Previous studies have shown that miRNAs do not only influence the growth and development of organisms by regulating transcription factors, but also degrade target gene mRNAs or stop the target gene translation to change the cellular behavior of plants through numerous physiological pathways such as protein hydrolysis, metabolism, and ion transport , as well as signal transduction pathways [31,32,33]. Compared to miRNAs in animals, studies on plant miRNAs have lagged behind and only begun in 2002 . Napoli et al.  confirmed the presence of miRNAs and small interfering RNAs (siRNAs), including its mechanism of interaction. They also explained the specific mechanism underlying co-suppression during the synthesis of flavonols and anthocyanins in plants . A subsequent study showed that miRNAs played important biological functions in plants, wherein they are not only involved in various physiological and biochemical processes and regulate normal growth and development of organisms by controlling the expression of transcription factors [30,31,32,33], but also had a regulatory role in abiotic or biotic stresses [36, 37]. Jones et al.  showed that plants subjected to drought, cold, and high salinity stress induced changes in the expression of miR319c, miR393, miR395, miR397b, and miR402. For example, the ATP sulfurylase 1 gene (APS1), a target gene of miR395, significantly decreased under low sulfate stress.
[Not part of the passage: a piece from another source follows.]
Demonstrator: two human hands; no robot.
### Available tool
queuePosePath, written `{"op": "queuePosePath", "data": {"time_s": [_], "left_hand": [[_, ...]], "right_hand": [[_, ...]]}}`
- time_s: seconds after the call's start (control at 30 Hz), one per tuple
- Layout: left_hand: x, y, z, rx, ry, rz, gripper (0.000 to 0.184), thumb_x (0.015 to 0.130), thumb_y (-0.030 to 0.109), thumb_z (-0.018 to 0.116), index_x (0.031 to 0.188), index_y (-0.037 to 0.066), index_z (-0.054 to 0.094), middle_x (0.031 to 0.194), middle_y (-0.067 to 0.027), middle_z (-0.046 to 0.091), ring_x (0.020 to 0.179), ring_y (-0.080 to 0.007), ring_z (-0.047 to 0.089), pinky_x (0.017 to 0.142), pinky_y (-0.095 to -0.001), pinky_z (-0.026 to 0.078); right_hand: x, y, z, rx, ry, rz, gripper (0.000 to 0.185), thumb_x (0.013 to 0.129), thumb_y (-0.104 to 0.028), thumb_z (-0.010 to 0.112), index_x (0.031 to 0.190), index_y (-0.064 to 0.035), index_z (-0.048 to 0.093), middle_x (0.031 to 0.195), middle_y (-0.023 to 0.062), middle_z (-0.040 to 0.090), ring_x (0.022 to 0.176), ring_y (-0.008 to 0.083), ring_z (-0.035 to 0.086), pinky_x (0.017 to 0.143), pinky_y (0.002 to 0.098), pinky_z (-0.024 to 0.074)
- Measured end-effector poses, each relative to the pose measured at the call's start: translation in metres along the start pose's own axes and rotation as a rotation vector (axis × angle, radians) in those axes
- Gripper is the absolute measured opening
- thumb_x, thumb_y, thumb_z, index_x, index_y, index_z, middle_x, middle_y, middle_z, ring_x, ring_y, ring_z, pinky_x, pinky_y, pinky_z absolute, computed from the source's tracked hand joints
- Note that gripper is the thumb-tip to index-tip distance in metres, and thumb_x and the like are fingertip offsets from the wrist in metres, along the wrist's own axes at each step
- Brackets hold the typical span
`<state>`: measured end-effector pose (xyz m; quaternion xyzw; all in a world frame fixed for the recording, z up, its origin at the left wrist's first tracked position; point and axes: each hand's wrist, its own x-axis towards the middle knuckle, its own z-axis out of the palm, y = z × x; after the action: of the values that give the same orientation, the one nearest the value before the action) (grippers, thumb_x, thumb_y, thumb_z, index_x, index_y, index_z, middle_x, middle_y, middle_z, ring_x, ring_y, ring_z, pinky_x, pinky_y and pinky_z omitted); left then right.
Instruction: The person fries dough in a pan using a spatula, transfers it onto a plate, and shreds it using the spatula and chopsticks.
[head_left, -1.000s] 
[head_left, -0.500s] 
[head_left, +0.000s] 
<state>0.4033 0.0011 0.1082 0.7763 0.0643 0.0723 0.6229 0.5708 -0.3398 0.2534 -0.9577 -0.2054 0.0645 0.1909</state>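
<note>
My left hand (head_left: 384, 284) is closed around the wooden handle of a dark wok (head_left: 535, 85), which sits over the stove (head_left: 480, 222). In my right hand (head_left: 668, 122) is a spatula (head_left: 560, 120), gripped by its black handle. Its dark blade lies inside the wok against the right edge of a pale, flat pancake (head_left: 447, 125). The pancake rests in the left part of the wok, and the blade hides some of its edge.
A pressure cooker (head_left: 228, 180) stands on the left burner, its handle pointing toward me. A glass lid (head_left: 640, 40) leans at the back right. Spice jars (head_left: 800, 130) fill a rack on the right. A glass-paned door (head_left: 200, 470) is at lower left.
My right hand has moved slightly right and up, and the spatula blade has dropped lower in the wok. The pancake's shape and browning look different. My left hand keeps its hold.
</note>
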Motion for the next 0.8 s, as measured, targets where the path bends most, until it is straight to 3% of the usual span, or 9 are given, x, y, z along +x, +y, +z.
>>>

Patade et al.  revealed that sugarcane miR159 plays an important role in its response to high salinity stress. Lu et al.  obtained 48 miRNA sequences from poplars whose target genes were associated with growth and development, stress responses, anti-virus infection, and also other life-related processes. A previous study showed correlations between miRNA and virus-induced illness, as well as virus-mediated gene silencing . Kasschau et al.  demonstrated that overexpression of the helper component-proteinase (Hc-Pro) gene in Arabidopsis plants significantly reduced miR171 expression and further increased target gene expression of miR171, thereby resulting in miR171-related developmental deficiency in plants.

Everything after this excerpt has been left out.